Par Gloire Balolage
Plus de cent familles victimes de l’incendie survenu sur l’avenue Kisangula, dans le quartier Chahi à Bukavu, lancent un appel à la solidarité et à une assistance urgente. Privées de leurs habitations et de leurs biens essentiels, les sinistrés demandent l’intervention des autorités, des organisations humanitaires et des personnes de bonne volonté pour les aider à faire face à cette situation difficile.
Le drame s’est produit le dimanche 26 juillet vers 16h30, heure locale. Un violent incendie a ravagé plusieurs habitations, laissant de nombreux ménages sans abri. Selon la société civile locale, plusieurs familles passent désormais leurs nuits à la belle étoile et ont besoin d’un accompagnement rapide, notamment en vivres, en abris et en fournitures de première nécessité.
D’après les premiers éléments recueillis sur place, le feu serait parti d’un réchaud laissé sans surveillance pendant la cuisson des aliments.
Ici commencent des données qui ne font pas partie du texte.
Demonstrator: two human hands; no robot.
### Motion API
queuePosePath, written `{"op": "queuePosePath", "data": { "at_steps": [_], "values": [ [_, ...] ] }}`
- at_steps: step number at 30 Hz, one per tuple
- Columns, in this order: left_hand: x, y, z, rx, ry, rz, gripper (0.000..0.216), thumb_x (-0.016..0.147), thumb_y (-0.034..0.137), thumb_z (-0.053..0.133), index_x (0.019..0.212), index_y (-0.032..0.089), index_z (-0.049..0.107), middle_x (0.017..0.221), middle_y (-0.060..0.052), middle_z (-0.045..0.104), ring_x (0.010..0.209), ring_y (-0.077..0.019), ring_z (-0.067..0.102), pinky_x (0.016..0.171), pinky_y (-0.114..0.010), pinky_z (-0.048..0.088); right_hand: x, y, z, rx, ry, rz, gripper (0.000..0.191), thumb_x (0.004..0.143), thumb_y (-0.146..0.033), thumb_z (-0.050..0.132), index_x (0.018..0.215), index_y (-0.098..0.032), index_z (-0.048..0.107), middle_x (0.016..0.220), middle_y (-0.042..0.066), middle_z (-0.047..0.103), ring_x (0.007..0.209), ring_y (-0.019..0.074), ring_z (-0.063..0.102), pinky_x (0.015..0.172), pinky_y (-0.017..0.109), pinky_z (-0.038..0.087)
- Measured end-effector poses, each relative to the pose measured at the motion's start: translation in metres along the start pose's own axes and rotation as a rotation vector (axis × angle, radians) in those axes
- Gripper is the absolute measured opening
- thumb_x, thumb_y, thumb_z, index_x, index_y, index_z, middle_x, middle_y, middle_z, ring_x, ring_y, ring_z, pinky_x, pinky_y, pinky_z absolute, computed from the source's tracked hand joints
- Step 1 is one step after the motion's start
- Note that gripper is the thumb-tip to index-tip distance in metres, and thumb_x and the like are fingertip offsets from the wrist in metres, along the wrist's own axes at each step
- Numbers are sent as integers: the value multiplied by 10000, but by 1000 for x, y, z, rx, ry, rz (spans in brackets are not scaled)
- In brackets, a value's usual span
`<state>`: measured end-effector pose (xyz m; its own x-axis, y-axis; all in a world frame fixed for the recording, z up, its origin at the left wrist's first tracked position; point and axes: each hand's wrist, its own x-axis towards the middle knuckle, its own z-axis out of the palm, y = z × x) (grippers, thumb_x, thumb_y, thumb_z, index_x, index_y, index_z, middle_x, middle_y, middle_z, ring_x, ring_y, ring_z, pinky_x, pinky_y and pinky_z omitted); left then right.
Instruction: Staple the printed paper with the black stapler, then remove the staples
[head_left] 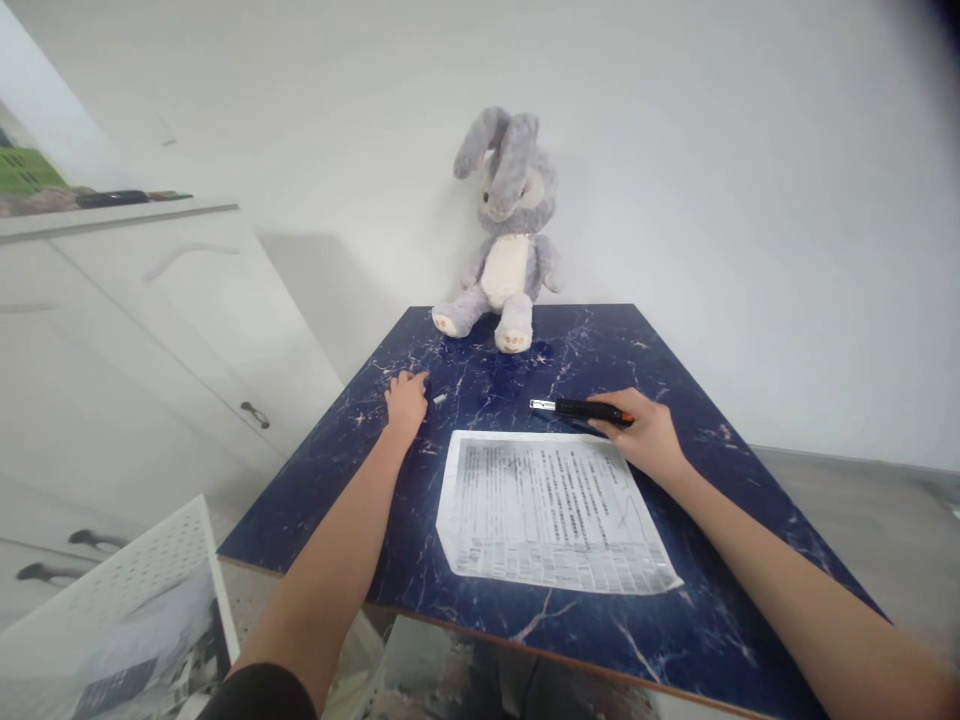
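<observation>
Over the blue bench (300, 510), just past the paper (551, 510), the right hand (637, 425) grips a black stick (581, 409). The left hand (407, 402) is near a white bit (439, 398); I can't tell if it holds anything. Handling the stick seems the step; moving it calls for a steady grip.

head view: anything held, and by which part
The right hand holds a black silver-tipped tool by its orange-marked end; whether the left hand holds anything is unclear.

Blue marbled tabletop (315, 500)
We find a seated plush rabbit (504, 265), one printed sheet (551, 505), a small pale object (439, 398).
</observation>
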<state>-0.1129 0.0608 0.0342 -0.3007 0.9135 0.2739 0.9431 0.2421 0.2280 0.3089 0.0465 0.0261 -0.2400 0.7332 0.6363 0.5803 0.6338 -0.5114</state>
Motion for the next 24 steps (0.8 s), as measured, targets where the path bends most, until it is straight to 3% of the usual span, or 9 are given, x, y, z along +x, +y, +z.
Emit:
{"op": "queuePosePath", "data": {
  "at_steps": [3, 9, 13, 16, 18, 20, 22, 24],
  "values": [
    [3, -4, 1, -2, -10, 6, 316, 1002, 189, 531, 1191, 251, 776, 1231, -131, 663, 1191, -304, 604, 1015, -406, 496, 0, -2, 0, 6, 10, -12, 188, 846, -281, 715, 1019, -245, 779, 954, 58, 777, 877, 264, 716, 807, 422, 597],
    [6, -6, 3, 51, 11, -46, 341, 1008, 259, 548, 1290, 180, 724, 1287, -191, 641, 1215, -330, 609, 1021, -409, 499, 0, -4, 1, 38, -7, -52, 188, 864, -268, 702, 1036, -258, 776, 966, 57, 775, 886, 267, 720, 807, 433, 609],
    [4, -3, 3, 42, 3, -58, 280, 1004, 276, 561, 1193, 151, 725, 1269, -199, 629, 1218, -346, 610, 1019, -428, 507, 0, -3, 1, 41, -11, -29, 198, 859, -254, 709, 1045, -259, 775, 974, 59, 776, 896, 266, 715, 808, 433, 605],
    [5, -2, 2, -38, 71, -65, 236, 979, 287, 603, 1138, 135, 688, 1254, -216, 627, 1184, -354, 632, 1011, -452, 515, 0, -4, 0, 41, 2, -14, 201, 839, -238, 737, 1035, -250, 780, 972, 58, 779, 898, 265, 709, 831, 439, 594],
    [7, 2, 1, -157, 173, -42, 192, 963, 253, 607, 1116, 141, 641, 1183, -199, 665, 1161, -333, 643, 1028, -451, 508, 0, -4, -1, 60, 9, -14, 205, 818, -214, 752, 1017, -248, 785, 965, 58, 780, 909, 268, 701, 846, 443, 584],
    [6, 14, 1, -370, 272, -59, 168, 953, 271, 618, 1088, 175, 590, 1020, -122, 699, 990, -282, 685, 951, -427, 541, 1, -3, -1, 83, 18, 14, 236, 797, -193, 768, 1025, -250, 785, 977, 56, 780, 922, 270, 693, 845, 440, 574],
    [-3, 34, 0, -654, 268, -31, 132, 963, 299, 591, 1051, 211, 546, 836, -27, 663, 736, -199, 656, 760, -335, 560, 3, -2, -1, 109, 25, 44, 259, 784, -183, 780, 1034, -251, 785, 973, 54, 777, 913, 266, 685, 837, 432, 565],
    [-22, 60, -2, -956, 163, -8, 138, 969, 351, 578, 1011, 236, 515, 702, 44, 556, 541, -136, 533, 546, -241, 469, 3, -2, 0, 132, 23, 70, 265, 780, -179, 784, 1035, -253, 786, 967, 51, 774, 914, 262, 678, 835, 422, 556]
  ]
}}
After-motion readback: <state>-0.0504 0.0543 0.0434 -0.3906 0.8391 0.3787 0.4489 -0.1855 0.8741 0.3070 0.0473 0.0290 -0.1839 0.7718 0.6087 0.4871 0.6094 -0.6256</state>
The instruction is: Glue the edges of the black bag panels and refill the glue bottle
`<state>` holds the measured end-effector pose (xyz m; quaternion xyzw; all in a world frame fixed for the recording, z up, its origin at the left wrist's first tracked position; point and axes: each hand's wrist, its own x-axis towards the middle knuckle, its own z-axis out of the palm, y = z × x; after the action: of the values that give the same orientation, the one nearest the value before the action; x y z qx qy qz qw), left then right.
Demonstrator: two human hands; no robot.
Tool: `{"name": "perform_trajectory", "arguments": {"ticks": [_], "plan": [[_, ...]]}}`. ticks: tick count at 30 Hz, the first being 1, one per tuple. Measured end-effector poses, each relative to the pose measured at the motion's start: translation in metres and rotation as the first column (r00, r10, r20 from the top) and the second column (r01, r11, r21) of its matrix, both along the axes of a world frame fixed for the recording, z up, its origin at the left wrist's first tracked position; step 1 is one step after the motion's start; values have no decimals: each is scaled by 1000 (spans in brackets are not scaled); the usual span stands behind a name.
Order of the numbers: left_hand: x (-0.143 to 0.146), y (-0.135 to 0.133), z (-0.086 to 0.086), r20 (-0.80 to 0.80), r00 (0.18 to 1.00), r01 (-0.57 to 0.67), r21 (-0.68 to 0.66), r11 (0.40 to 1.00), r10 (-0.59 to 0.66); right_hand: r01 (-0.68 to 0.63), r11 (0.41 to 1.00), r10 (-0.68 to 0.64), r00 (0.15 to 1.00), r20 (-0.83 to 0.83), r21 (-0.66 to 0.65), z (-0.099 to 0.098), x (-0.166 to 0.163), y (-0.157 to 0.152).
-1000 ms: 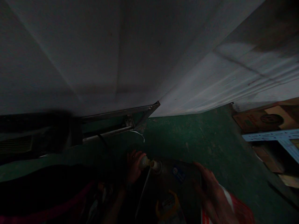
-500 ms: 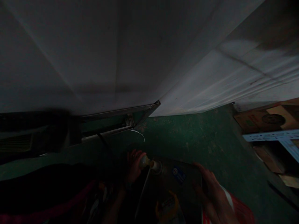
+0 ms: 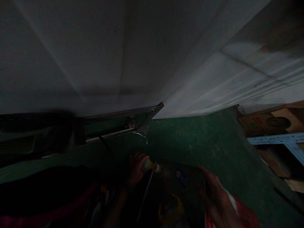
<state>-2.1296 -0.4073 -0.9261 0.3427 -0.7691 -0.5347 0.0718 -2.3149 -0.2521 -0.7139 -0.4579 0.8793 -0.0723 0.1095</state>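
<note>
The scene is very dark. A dark rectangular can (image 3: 180,190) with a blue sticker and a yellow label stands on the green floor at the bottom centre. My left hand (image 3: 136,168) grips a small pale cap or spout piece (image 3: 147,165) against the can's opening (image 3: 159,169). My right hand (image 3: 215,196), with a red and white cuff, lies flat on the can's right side and steadies it.
A large white appliance body (image 3: 106,63) fills the upper view, its open bottom edge (image 3: 123,123) and a thin white wire (image 3: 141,136) just beyond the can. Flattened cardboard (image 3: 273,122) and a blue perforated metal angle (image 3: 277,139) lie at the right.
Almost nothing differs. Both hands stay on the can, and the view has shifted only slightly.
</note>
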Motion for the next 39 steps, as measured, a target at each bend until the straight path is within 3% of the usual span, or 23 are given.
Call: {"name": "perform_trajectory", "arguments": {"ticks": [11, 21, 26, 30, 34, 39], "plan": [[0, 3, -6, 5, 1000, -2, -12, 1000, 2, -34, 999, 34, 999, -7, 18, 1, 5, -8], [-1, -1, 0, 9, 1000, -4, 7, 1000, 4, -14, 999, 13, 1000, 12, 51, -4, -1, 2], [1, -3, 7, 18, 1000, 4, 19, 1000, -4, -37, 999, 36, 999, -24, -33, -2, 7, -5], [2, -2, 2, 14, 1000, 14, 8, 1000, -15, -66, 998, 66, 998, -14, 13, 1, 6, -6], [1, 0, -6, 7, 1000, 20, -14, 1000, -20, -10, 999, 11, 1000, 18, -48, 5, 16, -13], [1, -2, -1, 24, 1000, 17, 5, 1000, -18, 43, 997, -42, 999, 17, -71, 5, 28, -20]]}}
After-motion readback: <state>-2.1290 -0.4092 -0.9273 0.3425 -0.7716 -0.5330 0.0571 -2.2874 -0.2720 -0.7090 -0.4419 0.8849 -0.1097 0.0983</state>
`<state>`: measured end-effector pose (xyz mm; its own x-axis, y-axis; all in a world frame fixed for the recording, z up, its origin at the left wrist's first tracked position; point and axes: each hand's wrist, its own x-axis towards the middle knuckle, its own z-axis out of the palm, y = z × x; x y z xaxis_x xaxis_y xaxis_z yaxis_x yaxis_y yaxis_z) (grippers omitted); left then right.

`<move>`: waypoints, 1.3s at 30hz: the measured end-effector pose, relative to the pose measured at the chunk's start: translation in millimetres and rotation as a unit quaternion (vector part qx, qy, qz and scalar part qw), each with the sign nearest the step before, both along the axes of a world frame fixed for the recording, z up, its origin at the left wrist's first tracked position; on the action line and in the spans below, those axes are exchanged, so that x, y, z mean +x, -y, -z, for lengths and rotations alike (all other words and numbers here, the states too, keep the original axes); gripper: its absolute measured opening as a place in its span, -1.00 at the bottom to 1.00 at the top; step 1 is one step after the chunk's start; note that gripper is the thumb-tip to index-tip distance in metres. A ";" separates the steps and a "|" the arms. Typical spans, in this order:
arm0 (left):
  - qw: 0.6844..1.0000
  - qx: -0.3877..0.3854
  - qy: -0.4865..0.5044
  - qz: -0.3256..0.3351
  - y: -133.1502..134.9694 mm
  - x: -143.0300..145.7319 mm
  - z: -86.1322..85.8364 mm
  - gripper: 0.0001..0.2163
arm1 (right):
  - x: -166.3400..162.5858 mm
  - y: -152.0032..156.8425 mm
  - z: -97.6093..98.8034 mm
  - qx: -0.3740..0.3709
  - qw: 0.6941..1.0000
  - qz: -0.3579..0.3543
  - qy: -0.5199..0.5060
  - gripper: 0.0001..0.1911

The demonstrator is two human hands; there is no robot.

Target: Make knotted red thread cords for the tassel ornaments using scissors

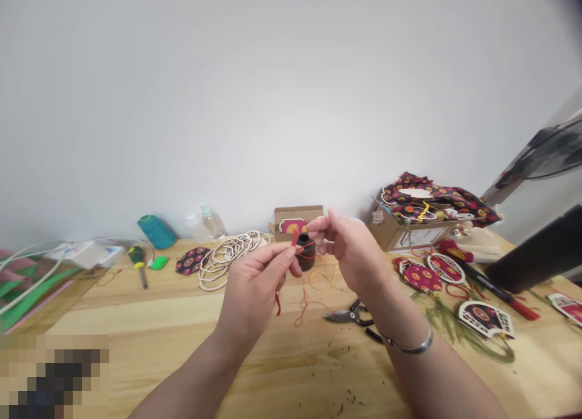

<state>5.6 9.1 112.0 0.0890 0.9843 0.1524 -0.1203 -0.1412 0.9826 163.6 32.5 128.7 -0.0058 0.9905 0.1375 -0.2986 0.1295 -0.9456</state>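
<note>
Both my hands are raised above a wooden table (282, 352), fingers pinched together. My left hand (254, 288) pinches a thin red cord (302, 298) that dangles down below it. My right hand (350, 255) pinches the cord's upper end, just above a small dark spool (306, 254) wound with red thread. The spool sits between the two hands; whether it rests on the table or is held I cannot tell. A silver bangle circles my right wrist.
Pliers (350, 315) lie right of the cord. Wooden cut-out rings (227, 255), a teal thread cone (157, 231), a screwdriver (137, 262), two small bottles (207, 224), cardboard boxes (409, 234) with patterned fabric, and decorated fan pieces (486, 319) surround the hands.
</note>
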 end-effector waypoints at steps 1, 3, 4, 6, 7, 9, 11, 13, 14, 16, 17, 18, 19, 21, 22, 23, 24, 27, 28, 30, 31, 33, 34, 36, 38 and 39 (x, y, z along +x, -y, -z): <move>1.000 0.002 0.000 -0.002 -0.1 -0.4 0.0 -0.81 | -0.1 0.6 0.3 0.000 1.000 -0.012 0.013 -0.56; 1.000 0.007 -0.009 -0.004 0.4 -0.8 0.1 -0.80 | -1.0 2.8 0.3 0.008 0.999 -0.035 0.041 -0.60; 1.000 0.007 -0.016 -0.004 1.0 -0.8 0.2 -0.78 | -1.6 4.1 0.0 0.013 0.998 -0.047 0.050 -0.64; 1.000 0.000 -0.026 0.001 2.2 -0.5 0.4 -0.76 | -2.5 6.5 -1.0 0.015 0.996 -0.071 0.055 -0.72; 1.000 -0.004 -0.028 0.004 2.8 -0.3 0.5 -0.75 | -2.8 7.3 -1.6 0.014 0.995 -0.083 0.052 -0.75; 0.999 -0.008 -0.031 0.010 3.8 0.1 0.7 -0.75 | -3.2 8.3 -2.7 0.006 0.994 -0.097 0.043 -0.77; 0.999 -0.005 -0.034 0.014 4.2 0.1 0.6 -0.76 | -3.7 8.6 -3.4 0.000 0.994 -0.098 0.037 -0.78; 0.999 -0.003 -0.033 0.015 4.3 0.1 0.2 -0.77 | -4.3 8.7 -3.7 0.003 0.995 -0.092 0.032 -0.80; 0.999 -0.006 -0.030 0.016 4.2 0.2 -0.1 -0.77 | -4.6 8.7 -3.9 0.006 0.995 -0.090 0.030 -0.80; 1.000 -0.009 -0.021 0.015 4.0 0.6 -0.6 -0.79 | -5.0 8.8 -4.1 0.011 0.996 -0.090 0.027 -0.81; 1.000 -0.010 -0.019 0.015 3.9 0.9 -0.8 -0.79 | -5.1 8.7 -4.3 0.012 0.996 -0.090 0.026 -0.81; 1.000 -0.010 -0.018 0.015 3.8 1.1 -0.9 -0.79 | -5.1 8.7 -4.4 0.011 0.996 -0.090 0.025 -0.81; 1.000 -0.011 -0.018 0.015 3.7 1.4 -0.9 -0.79 | -5.0 8.6 -4.6 0.009 0.996 -0.089 0.026 -0.80; 1.000 -0.011 -0.017 0.016 3.6 1.7 -0.9 -0.78 | -4.7 8.6 -4.8 0.004 0.996 -0.088 0.033 -0.79; 1.000 -0.012 -0.016 0.017 3.6 1.8 -1.0 -0.78 | -4.7 8.6 -4.8 0.004 0.995 -0.089 0.037 -0.78; 1.000 -0.012 -0.014 0.017 3.6 1.8 -1.1 -0.78 | -4.8 8.7 -4.7 0.006 0.995 -0.091 0.039 -0.77; 1.000 -0.012 -0.013 0.018 3.5 1.8 -1.4 -0.78 | -5.0 8.8 -4.6 0.010 0.995 -0.093 0.039 -0.77; 1.000 -0.008 -0.018 0.020 3.5 1.8 -2.4 -0.78 | -5.8 9.2 -4.2 0.018 0.995 -0.096 0.030 -0.77; 1.000 -0.005 -0.018 0.019 3.5 1.8 -2.7 -0.78 | -5.9 9.3 -4.1 0.019 0.995 -0.096 0.028 -0.78; 1.000 -0.003 -0.011 0.018 3.8 1.8 -3.3 -0.78 | -5.7 9.4 -3.9 0.019 0.995 -0.095 0.026 -0.80; 1.000 -0.004 -0.004 0.017 4.1 1.9 -3.4 -0.79 | -5.5 9.4 -3.9 0.018 0.995 -0.093 0.025 -0.82; 1.000 -0.007 0.008 0.014 4.6 2.1 -3.5 -0.82 | -5.2 9.6 -4.0 0.014 0.996 -0.091 0.021 -0.83; 1.000 -0.007 0.013 0.013 4.8 2.2 -3.4 -0.83 | -5.1 9.7 -4.0 0.012 0.996 -0.091 0.019 -0.83; 1.000 -0.007 0.021 0.012 4.6 2.6 -3.2 -0.84 | -5.0 9.9 -4.3 0.008 0.996 -0.091 0.016 -0.83; 0.999 -0.008 0.029 0.012 4.1 3.0 -3.1 -0.84 | -5.2 10.0 -4.5 0.007 0.996 -0.089 0.015 -0.83; 0.999 -0.008 0.032 0.011 3.9 3.1 -3.2 -0.84 | -5.3 9.9 -4.7 0.006 0.996 -0.088 0.014 -0.83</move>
<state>8.7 5.2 115.1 0.1019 0.9845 0.1430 -0.1852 -0.1225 0.9750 158.4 22.6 133.4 -0.1829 0.9720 0.1473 -0.2911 0.0896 -0.9525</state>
Des enfants qui étaient concentrés sur des vidéos diffusées sur le réseau social TikTok n’auraient pas remarqué immédiatement les premières flammes, favorisant ainsi la propagation rapide de l’incendie.
La société civile de Chahi confirme l’ampleur des dégâts matériels causés par ce sinistre. Pour les familles touchées, la priorité reste désormais de trouver un soutien afin de surmonter les conséquences de cette catastrophe qui les a privées de leurs logements et de leurs moyens de subsistance.
Le président de la société civile de Chahi, Shukuru Lwekyya, dénonce également les incidents enregistrés lors des opérations de secours. Il affirme que des jeunes du quartier s’en sont pris aux équipes de pompiers arrivées sur les lieux, déplorant ces comportements qui compliquent davantage les interventions en situation d’urgence.
Shukuru Lwekyya condamne aussi le comportement de certaines personnes venues sur le lieu de l’incendie pour récupérer ou acheter des objets appartenant aux victimes. Il estime que ces pratiques portent atteinte à la dignité des familles sinistrées et aggravent leur souffrance au lieu de leur apporter une aide.
Face à l’urgence humanitaire qui se dessine, la société civile appelle à une mobilisation collective en faveur des victimes. Les familles affectées espèrent une réponse rapide pour obtenir un soutien leur permettant de retrouver des conditions de vie plus dignes après cet incendie qui a frappé le quartier Chahi.